Across the listing, how many lines contain "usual"? The reply is the number alone.

**GIVEN RECORDS:**
○ ○ ○ ○

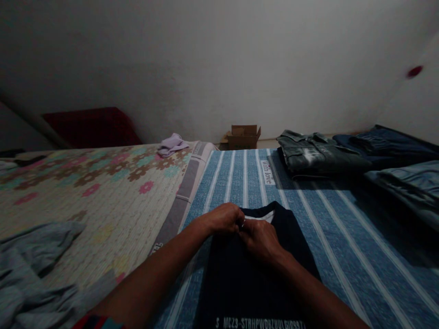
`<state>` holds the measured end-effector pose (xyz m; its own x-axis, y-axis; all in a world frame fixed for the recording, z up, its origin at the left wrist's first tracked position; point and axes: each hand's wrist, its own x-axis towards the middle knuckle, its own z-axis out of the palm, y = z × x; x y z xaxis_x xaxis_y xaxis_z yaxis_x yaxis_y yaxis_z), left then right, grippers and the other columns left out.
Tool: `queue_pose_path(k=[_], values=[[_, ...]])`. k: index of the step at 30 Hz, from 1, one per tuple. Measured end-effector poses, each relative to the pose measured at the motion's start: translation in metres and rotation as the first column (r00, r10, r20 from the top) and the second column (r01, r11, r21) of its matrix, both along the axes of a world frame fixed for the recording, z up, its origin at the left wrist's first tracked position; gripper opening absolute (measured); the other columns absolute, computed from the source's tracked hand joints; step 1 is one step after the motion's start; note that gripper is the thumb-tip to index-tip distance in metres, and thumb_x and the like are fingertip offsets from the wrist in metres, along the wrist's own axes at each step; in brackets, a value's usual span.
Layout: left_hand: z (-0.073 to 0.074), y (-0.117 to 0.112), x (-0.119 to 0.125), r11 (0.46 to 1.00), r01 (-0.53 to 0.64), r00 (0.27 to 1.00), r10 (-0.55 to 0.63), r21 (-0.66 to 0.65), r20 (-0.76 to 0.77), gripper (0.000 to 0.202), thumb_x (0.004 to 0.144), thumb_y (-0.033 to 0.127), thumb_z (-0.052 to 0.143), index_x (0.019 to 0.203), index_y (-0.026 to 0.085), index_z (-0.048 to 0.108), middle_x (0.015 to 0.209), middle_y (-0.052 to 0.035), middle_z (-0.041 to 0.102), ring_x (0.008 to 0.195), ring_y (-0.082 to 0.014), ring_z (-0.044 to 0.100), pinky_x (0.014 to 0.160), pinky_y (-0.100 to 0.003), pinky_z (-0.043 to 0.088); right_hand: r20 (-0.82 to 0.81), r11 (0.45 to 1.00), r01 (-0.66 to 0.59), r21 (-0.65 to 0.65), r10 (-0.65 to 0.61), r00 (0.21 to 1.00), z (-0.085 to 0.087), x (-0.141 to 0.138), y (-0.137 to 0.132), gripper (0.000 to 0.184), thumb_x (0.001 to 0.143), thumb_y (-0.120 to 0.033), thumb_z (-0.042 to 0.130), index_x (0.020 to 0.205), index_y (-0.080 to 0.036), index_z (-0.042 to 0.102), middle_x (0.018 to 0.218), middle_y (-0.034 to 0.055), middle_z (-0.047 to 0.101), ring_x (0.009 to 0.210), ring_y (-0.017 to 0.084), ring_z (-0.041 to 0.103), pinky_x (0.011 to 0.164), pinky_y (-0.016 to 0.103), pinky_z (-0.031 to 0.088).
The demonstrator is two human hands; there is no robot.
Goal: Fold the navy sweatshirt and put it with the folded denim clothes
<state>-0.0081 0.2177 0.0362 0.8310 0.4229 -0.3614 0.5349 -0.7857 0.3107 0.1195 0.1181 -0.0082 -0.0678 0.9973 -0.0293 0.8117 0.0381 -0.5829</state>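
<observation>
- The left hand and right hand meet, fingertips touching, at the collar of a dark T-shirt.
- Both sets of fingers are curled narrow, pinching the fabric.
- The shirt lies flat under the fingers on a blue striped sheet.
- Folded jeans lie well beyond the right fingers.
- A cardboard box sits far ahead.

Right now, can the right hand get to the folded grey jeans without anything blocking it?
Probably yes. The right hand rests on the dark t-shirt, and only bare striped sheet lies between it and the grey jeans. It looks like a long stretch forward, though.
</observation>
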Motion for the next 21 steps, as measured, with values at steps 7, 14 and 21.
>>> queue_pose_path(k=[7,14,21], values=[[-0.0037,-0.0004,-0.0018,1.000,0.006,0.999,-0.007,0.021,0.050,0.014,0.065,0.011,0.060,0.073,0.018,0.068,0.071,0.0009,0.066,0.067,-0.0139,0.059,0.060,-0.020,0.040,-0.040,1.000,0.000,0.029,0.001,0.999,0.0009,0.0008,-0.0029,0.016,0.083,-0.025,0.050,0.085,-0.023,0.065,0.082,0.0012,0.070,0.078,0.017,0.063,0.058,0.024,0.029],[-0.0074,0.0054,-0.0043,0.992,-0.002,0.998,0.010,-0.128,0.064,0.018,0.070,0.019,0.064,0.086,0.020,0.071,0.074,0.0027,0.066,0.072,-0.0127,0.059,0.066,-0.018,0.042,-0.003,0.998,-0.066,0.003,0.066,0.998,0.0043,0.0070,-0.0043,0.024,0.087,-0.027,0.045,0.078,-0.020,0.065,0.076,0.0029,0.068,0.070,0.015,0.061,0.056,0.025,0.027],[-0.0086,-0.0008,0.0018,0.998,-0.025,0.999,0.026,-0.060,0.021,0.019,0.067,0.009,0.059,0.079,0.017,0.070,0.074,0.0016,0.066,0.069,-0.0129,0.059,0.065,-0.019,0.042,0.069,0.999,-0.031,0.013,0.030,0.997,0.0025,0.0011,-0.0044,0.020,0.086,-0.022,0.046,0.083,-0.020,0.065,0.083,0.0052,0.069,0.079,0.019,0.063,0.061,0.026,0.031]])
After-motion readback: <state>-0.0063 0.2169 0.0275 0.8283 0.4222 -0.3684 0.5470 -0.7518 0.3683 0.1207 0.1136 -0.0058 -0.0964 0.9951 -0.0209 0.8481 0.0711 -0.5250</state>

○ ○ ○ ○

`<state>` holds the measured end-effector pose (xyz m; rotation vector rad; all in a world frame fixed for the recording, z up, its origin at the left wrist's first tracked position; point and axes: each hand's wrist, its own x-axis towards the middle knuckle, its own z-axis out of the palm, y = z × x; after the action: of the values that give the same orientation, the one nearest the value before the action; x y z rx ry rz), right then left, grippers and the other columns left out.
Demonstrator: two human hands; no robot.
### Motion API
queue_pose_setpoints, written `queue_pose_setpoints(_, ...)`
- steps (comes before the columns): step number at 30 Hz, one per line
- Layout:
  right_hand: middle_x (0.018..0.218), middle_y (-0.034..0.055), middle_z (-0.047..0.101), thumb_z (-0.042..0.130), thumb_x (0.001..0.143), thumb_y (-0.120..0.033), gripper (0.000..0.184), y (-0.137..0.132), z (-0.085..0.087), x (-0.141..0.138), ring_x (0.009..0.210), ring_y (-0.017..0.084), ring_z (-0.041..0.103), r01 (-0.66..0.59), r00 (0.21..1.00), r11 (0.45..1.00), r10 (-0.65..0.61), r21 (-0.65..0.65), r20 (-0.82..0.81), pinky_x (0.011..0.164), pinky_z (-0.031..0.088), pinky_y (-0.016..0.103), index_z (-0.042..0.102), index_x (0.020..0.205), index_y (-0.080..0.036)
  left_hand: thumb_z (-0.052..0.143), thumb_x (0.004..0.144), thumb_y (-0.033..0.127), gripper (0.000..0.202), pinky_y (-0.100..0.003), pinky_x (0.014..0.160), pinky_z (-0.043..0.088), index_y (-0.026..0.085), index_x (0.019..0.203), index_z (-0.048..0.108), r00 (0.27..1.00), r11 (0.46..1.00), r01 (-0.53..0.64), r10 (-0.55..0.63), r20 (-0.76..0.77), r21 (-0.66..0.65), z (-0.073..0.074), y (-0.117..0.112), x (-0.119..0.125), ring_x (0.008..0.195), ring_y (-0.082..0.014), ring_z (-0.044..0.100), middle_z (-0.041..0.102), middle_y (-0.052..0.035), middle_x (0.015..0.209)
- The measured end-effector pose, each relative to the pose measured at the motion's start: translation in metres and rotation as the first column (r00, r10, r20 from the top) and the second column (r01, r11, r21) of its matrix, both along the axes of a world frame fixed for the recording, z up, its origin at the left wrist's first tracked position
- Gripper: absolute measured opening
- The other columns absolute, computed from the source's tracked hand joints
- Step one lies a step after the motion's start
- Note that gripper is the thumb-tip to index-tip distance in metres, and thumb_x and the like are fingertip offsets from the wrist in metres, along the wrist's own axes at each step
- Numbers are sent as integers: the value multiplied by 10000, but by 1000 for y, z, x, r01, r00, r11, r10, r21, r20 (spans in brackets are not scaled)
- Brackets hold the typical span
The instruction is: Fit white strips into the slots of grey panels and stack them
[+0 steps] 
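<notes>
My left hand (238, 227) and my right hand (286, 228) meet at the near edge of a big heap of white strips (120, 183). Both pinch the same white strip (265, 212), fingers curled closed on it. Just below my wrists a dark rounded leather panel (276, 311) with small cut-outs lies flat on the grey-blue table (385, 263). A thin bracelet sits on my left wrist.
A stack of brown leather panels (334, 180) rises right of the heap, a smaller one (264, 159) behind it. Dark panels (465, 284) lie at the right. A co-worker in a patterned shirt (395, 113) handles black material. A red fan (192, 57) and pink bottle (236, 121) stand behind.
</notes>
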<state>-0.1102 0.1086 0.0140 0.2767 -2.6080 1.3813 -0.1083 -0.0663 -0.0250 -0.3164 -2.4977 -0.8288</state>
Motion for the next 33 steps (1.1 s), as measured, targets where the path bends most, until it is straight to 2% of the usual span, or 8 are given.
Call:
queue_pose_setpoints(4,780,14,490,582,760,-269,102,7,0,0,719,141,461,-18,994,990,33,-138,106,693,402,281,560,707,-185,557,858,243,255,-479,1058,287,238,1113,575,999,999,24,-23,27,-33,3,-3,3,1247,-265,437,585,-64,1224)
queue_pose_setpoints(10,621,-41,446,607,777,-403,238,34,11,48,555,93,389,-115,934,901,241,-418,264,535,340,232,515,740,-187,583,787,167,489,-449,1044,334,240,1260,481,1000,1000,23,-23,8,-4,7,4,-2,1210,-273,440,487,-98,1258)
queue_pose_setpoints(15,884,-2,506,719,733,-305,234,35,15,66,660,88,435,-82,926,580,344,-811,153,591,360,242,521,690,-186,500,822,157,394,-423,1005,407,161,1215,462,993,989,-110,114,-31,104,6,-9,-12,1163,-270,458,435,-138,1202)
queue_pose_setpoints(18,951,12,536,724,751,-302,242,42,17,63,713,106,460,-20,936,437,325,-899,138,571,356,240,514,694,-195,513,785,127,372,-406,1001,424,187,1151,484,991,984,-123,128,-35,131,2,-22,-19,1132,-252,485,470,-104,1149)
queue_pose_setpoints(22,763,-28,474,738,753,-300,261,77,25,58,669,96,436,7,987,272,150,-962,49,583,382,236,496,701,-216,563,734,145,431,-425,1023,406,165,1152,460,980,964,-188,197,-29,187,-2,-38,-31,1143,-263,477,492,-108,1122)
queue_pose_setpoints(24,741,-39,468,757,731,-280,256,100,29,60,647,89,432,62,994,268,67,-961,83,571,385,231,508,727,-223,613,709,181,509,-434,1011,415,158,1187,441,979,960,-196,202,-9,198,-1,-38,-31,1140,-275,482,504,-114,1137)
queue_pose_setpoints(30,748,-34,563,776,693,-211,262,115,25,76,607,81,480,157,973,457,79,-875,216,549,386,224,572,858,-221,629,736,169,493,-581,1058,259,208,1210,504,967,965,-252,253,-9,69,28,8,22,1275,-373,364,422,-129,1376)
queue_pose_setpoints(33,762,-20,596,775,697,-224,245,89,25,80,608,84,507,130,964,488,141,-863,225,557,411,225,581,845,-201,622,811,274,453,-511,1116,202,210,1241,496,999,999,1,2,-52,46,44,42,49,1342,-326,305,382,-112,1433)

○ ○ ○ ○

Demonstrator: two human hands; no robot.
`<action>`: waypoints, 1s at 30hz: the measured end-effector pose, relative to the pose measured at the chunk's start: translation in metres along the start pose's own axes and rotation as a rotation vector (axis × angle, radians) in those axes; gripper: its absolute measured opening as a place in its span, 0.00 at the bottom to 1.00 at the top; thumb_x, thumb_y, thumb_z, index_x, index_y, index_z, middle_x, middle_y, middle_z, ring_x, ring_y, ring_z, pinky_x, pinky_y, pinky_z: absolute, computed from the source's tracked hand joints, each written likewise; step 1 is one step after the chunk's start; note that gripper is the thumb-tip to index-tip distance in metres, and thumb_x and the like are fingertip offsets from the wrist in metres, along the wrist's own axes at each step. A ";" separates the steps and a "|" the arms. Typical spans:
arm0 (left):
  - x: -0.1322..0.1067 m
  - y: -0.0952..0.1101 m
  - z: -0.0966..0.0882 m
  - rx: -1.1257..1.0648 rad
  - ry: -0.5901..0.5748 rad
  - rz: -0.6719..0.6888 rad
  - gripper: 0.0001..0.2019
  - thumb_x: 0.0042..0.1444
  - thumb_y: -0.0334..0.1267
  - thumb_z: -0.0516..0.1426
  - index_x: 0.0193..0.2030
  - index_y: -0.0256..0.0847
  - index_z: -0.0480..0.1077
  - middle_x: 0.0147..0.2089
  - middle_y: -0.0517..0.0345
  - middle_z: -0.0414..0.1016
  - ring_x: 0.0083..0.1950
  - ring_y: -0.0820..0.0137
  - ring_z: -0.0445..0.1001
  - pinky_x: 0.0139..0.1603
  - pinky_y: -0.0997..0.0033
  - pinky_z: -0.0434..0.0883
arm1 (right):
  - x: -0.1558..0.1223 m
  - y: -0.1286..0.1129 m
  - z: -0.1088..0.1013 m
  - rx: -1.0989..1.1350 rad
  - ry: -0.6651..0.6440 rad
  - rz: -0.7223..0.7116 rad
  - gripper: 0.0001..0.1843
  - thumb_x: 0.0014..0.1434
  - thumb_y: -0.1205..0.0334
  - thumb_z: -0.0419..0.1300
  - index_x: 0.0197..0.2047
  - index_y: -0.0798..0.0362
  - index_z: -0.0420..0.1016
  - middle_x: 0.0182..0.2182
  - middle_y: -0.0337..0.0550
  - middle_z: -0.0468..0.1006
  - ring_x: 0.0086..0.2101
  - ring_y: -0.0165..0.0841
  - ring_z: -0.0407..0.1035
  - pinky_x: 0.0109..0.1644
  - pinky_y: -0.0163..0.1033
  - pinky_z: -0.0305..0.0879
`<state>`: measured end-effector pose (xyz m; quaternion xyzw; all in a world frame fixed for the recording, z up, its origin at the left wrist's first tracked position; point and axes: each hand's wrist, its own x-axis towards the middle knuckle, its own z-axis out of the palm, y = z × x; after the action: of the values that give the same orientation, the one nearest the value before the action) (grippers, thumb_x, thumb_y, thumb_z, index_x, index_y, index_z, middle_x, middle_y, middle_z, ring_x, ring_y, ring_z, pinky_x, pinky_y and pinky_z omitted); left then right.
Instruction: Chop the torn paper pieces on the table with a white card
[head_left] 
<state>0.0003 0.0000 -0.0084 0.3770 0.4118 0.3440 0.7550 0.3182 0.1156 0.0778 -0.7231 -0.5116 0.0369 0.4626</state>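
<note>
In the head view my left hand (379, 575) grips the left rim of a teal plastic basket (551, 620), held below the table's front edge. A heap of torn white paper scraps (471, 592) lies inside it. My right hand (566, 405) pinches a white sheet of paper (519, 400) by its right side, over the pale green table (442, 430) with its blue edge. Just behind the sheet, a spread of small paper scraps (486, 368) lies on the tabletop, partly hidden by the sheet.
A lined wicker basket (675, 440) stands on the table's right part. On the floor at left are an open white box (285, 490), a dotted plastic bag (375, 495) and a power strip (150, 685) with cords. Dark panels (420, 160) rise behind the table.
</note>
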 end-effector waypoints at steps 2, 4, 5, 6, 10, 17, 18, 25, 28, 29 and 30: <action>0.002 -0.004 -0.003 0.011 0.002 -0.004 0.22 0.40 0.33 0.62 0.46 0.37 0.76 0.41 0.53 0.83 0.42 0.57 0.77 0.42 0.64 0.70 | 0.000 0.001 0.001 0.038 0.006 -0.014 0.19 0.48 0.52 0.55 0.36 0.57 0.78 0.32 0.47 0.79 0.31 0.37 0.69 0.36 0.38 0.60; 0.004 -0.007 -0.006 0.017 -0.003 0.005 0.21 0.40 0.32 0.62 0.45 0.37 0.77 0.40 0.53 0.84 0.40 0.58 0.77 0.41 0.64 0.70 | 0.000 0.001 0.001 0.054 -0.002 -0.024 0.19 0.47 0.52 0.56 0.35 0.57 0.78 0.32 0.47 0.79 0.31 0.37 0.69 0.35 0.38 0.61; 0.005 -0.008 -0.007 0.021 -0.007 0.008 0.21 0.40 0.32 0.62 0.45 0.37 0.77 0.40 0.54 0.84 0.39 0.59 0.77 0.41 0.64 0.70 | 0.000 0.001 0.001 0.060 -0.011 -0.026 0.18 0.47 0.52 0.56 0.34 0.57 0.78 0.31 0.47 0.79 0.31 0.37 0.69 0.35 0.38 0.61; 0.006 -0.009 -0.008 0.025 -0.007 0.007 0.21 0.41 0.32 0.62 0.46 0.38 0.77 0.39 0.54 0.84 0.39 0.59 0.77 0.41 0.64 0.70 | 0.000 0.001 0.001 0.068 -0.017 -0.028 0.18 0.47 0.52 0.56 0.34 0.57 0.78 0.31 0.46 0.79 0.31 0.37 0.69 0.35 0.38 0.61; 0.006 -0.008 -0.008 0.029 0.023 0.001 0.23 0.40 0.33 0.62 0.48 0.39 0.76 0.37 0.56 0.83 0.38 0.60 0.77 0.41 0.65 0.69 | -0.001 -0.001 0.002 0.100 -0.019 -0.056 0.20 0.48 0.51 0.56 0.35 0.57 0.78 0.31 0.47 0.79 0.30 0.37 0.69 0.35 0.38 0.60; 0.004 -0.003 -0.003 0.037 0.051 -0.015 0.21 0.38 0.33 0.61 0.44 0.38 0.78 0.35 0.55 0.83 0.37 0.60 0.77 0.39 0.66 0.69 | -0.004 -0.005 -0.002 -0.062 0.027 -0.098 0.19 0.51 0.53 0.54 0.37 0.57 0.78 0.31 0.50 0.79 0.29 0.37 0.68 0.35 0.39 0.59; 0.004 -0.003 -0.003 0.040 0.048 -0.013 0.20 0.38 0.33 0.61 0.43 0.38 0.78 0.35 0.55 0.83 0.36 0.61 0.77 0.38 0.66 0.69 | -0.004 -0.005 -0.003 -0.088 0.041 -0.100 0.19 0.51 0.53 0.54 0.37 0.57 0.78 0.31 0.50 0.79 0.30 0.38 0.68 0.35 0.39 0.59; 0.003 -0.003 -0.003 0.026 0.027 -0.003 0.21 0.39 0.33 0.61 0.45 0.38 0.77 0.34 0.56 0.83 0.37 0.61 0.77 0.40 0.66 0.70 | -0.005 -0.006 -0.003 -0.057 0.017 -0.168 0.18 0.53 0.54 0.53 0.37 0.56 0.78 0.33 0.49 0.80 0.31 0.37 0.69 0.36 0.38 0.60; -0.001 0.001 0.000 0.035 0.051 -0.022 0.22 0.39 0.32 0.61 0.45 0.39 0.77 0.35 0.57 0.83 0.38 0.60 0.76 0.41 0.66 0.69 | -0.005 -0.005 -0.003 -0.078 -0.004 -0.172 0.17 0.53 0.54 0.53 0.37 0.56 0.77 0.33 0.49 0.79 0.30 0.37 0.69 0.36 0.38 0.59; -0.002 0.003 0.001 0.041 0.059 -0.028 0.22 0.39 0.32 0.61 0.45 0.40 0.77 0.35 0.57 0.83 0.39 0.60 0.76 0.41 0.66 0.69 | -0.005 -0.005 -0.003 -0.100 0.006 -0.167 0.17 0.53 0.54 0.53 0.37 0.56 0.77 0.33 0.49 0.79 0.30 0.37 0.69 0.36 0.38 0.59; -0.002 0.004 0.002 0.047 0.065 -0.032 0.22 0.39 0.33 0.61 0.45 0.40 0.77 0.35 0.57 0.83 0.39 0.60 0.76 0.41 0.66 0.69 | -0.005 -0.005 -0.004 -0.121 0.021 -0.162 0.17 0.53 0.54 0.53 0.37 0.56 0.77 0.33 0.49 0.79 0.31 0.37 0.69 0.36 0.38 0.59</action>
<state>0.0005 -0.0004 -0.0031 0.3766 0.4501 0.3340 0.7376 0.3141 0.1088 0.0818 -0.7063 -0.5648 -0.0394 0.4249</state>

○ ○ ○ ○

**REPLY:** 2